The chief executive of HSBC warned that Brexit could trigger a ‘Jenga tower’ of job moves out of the UK, which the head of the London Stock Exchange estimated could top 230,000. Of course, such warnings form part of the political power struggle but the flow of financial capital from London suggests that this is not only a genuine warning but is also likely to prove difficult to stem.
The EU is also playing its hand. Member states are as keen to attract UK investment as the UK is to prevent its exodus. The EU will effectively force some companies to relocate part or all their operations to the EU27 if they want to maintain access to EU markets in the context of a ‘hard’ Brexit—taking the UK out of the single market and the customs union. And many companies will be eyeing the EU as a more favourable, predictable, stable environment in which to invest. To retain their investment will be incredibly hard.
Post-Brexit, the UK will still be bound by international trade rules (set out by the World Trade Organization) and by the requirements of bilateral trade deals with other nations. It is as likely to be a rule-taker as a rule-maker, especially give the speed with which it will have to negotiate new deals. Outside the EU the UK is likely to look elsewhere, especially to north America, for policy lessons—the fact that the UK has looked across the Atlantic rather than to its closest neighbours over the preceding decades explains its long-held ambivalence towards the EU and Brexit itself (Geddes, 2013). Increasing competitive pressures from countries with fewer regulations, more minimalist social welfare and more generous corporate-welfare programmes will likely push the UK further towards acquiescence to big business. It certainly doesn’t point to a progressive, comprehensive and universalistic welfare state shaped by the needs of newly-empowered citizens, recently having ‘taken back control’ over their lives.
Conclusion
The idea that democracy could be restored through Brexit was seductive in principle but based on the lie that power lay with the EU. In reality, public and social policies are shaped more by the needs and interests of big business than any other policy actor. UK regulations, taxation and wages have been framed by a combination of ideology and structural factors to maximise business investment and returns. And all signs since the 2016 referendum point to an acceleration of policies which would concede even more to those perceived needs and interests.
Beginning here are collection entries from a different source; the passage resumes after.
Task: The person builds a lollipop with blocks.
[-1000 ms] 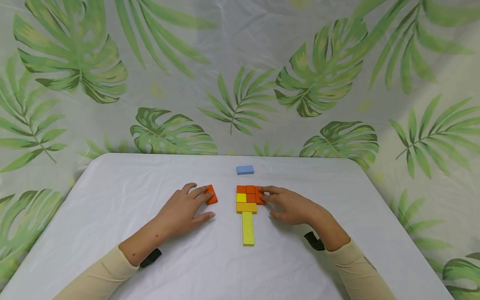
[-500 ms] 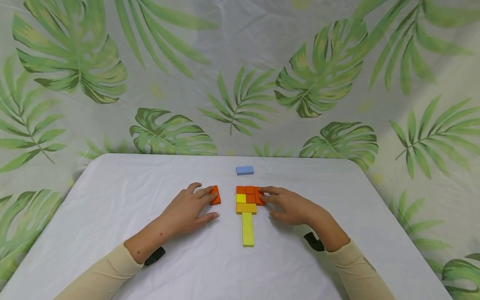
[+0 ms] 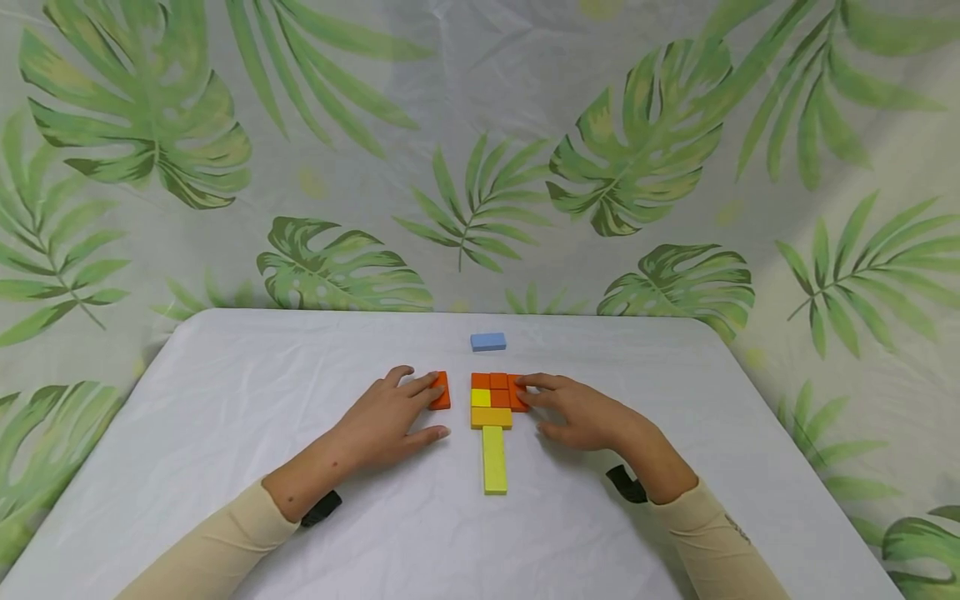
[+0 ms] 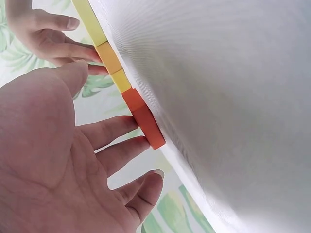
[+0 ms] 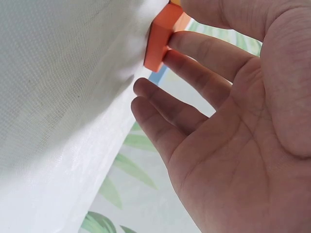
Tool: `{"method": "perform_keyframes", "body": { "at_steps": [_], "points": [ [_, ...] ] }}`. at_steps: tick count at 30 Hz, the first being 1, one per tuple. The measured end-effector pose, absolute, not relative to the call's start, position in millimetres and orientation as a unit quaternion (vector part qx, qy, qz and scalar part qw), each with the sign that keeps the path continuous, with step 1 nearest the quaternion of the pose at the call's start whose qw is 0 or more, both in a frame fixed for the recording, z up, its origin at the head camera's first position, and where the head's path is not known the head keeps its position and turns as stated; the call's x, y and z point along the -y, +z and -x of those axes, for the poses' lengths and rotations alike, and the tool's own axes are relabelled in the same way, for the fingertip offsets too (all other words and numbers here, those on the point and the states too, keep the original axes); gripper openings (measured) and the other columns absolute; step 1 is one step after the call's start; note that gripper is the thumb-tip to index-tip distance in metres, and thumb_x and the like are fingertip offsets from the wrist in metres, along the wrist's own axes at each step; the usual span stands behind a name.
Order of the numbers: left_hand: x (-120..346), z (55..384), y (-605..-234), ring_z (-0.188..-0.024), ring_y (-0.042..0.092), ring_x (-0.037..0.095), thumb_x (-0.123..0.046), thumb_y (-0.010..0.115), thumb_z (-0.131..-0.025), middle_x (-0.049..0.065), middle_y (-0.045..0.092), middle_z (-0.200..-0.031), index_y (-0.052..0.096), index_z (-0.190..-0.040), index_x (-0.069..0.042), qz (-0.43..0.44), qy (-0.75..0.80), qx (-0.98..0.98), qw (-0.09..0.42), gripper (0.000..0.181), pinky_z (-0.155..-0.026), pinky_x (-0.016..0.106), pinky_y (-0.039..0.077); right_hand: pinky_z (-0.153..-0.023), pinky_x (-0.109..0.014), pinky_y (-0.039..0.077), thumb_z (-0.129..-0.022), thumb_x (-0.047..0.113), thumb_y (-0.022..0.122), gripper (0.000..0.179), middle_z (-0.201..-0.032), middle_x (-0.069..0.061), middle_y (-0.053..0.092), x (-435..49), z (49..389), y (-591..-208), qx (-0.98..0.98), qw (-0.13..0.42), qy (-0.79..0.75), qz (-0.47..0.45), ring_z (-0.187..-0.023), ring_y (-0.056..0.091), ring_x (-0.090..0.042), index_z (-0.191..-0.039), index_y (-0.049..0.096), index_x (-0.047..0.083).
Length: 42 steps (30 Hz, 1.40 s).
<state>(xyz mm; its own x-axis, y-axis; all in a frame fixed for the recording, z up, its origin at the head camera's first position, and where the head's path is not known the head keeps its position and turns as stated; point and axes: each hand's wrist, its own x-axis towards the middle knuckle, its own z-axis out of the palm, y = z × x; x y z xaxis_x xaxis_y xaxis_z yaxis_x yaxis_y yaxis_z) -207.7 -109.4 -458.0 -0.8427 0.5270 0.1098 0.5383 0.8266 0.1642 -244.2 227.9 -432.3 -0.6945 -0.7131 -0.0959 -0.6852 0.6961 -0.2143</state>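
Note:
My left hand (image 3: 378, 427) rests its fingertips on a red-orange block (image 3: 444, 393) lying flat, a small gap left of a flat block group. In the left wrist view, two outstretched fingers touch that block (image 4: 150, 128), while the thumb stands away from it. On the group's other side, fingertips of my right hand (image 3: 581, 412) touch an upright-set orange-red block (image 3: 512, 393), seen also in the right wrist view as an orange block (image 5: 159, 41). Small red-orange squares (image 3: 498, 381) and a yellow square (image 3: 481, 398) sit left of it, above an amber bar (image 3: 491, 417).
Below the amber bar, a long yellow-green bar (image 3: 494, 461) extends toward me. A light blue block (image 3: 488, 342) lies apart, beyond the group. All stand on a white-covered table (image 3: 420, 542), with a leaf-patterned curtain (image 3: 480, 167) behind its far edge.
My left hand and the red-orange block under its fingers have slid right, closer to the group. The block has turned straighter. My right hand stays in place.

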Motion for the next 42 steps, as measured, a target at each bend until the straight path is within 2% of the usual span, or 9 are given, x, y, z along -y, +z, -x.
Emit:
{"method": "perform_keyframes", "body": {
  "at_steps": [42],
  "points": [
    [84.1, 221.6, -457.8, -0.153, 0.035, 0.036, -0.062, 0.059, -0.103, 0.003, 0.041, -0.169, 0.051, -0.159, -0.016, 0.309, -0.096, 0.946, 0.016, 0.073, -0.12, 0.055, 0.037, -0.118, -0.053, 0.041, -0.103, 0.018, 0.069, 0.053, -0.166, -0.01, 0.043, -224.0, 246.1, -432.3, -0.92, 0.088, -0.069, 0.376, -0.15, 0.044, -0.035, -0.153, 0.057, 0.005]
  ]
}}
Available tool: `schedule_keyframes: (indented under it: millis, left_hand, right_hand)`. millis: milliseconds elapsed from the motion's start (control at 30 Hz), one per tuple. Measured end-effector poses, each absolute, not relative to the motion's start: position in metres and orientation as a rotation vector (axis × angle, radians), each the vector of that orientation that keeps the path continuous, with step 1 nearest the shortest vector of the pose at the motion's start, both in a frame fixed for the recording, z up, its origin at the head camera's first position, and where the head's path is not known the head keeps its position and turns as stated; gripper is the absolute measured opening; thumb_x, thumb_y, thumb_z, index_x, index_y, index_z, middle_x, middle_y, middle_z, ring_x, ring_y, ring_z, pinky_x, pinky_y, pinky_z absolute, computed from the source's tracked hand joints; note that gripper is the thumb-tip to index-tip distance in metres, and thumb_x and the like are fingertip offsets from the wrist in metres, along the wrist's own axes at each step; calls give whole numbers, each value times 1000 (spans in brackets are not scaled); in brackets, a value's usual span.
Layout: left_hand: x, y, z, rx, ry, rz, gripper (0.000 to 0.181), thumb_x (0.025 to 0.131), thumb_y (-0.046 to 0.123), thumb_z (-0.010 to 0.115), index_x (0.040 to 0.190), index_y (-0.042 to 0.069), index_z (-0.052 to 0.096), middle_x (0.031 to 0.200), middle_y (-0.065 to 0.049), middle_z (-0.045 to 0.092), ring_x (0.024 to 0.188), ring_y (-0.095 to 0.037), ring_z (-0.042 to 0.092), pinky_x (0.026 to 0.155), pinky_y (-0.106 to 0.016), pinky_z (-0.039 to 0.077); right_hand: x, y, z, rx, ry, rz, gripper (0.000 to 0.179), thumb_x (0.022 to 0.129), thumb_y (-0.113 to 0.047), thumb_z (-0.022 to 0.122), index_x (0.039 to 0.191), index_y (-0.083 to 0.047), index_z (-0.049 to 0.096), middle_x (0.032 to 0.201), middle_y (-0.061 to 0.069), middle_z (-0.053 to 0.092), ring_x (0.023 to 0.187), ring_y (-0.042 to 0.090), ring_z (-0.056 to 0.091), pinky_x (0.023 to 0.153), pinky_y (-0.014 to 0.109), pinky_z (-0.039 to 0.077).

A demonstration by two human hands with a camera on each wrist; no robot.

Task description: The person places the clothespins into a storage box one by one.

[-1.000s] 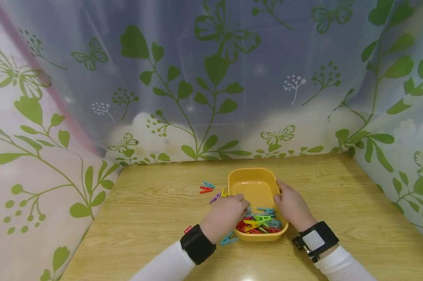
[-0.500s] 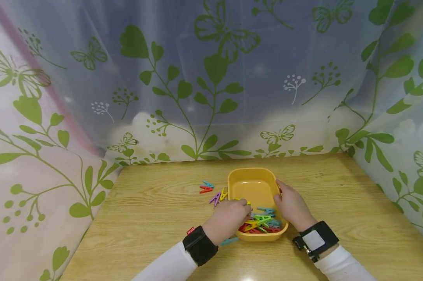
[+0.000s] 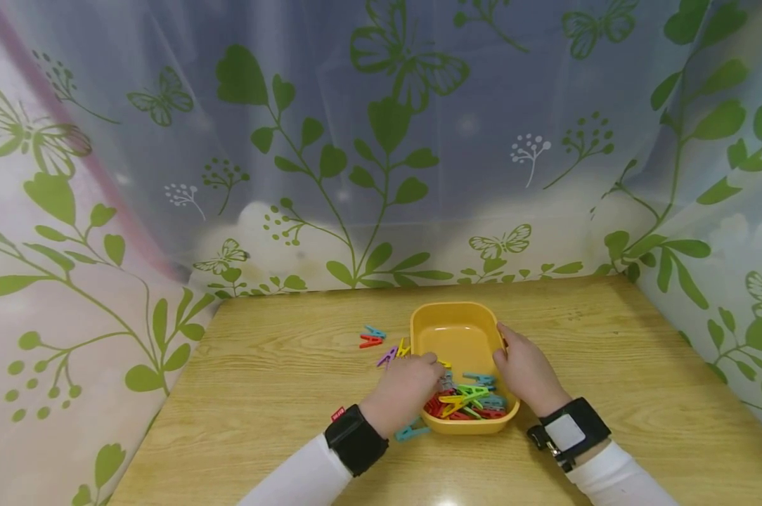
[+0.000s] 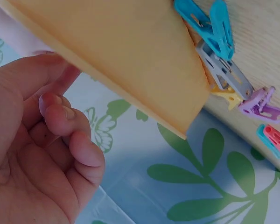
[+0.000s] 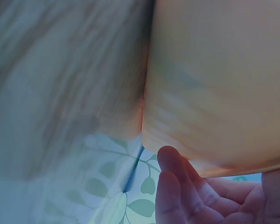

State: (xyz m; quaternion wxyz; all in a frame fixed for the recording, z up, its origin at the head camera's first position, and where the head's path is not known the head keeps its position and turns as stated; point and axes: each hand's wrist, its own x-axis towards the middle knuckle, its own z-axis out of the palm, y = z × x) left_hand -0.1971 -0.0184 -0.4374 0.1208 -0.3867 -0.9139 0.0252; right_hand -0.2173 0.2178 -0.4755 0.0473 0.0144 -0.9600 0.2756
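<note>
A yellow plastic tub (image 3: 455, 343) stands on the table, with a pile of coloured clothespins (image 3: 463, 402) at its near end. My left hand (image 3: 401, 393) reaches over the tub's left rim, its fingers at the pile beside a grey clothespin (image 3: 447, 380). In the left wrist view, thumb and index finger pass behind the tub wall (image 4: 116, 56) while the other fingers curl outside; I cannot tell whether the hidden fingertips pinch a clothespin. My right hand (image 3: 531, 369) grips the right rim, thumb inside and fingers (image 5: 170, 161) along the outer wall.
Left of the tub lie blue (image 3: 375, 332), red (image 3: 370, 341), purple (image 3: 386, 356) and yellow (image 3: 403, 347) clothespins. Another blue clothespin (image 3: 411, 431) lies by the near left corner. A patterned curtain (image 3: 318, 239) borders the wooden table (image 3: 280, 365).
My left hand dips slightly right and nearer, then shifts back left over the rim. A bit of yellow shows by its fingertips in the later frames. The right hand and tub stay put.
</note>
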Motion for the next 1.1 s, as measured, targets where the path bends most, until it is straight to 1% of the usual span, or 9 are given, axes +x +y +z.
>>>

Brexit might have provided an opportunity for the UK to pursue a different path, but with the election victory of the Conservative Party in December 2019 the push is faster and farther in the same direction as before. Without the EU’s social protections, market access and restrictions on subsidies and other forms of corporate welfare, the UK government will face overwhelming pressure to put in place compensatory measures which induce businesses to invest. Rather than taking back control, the government is ceding more power to big business.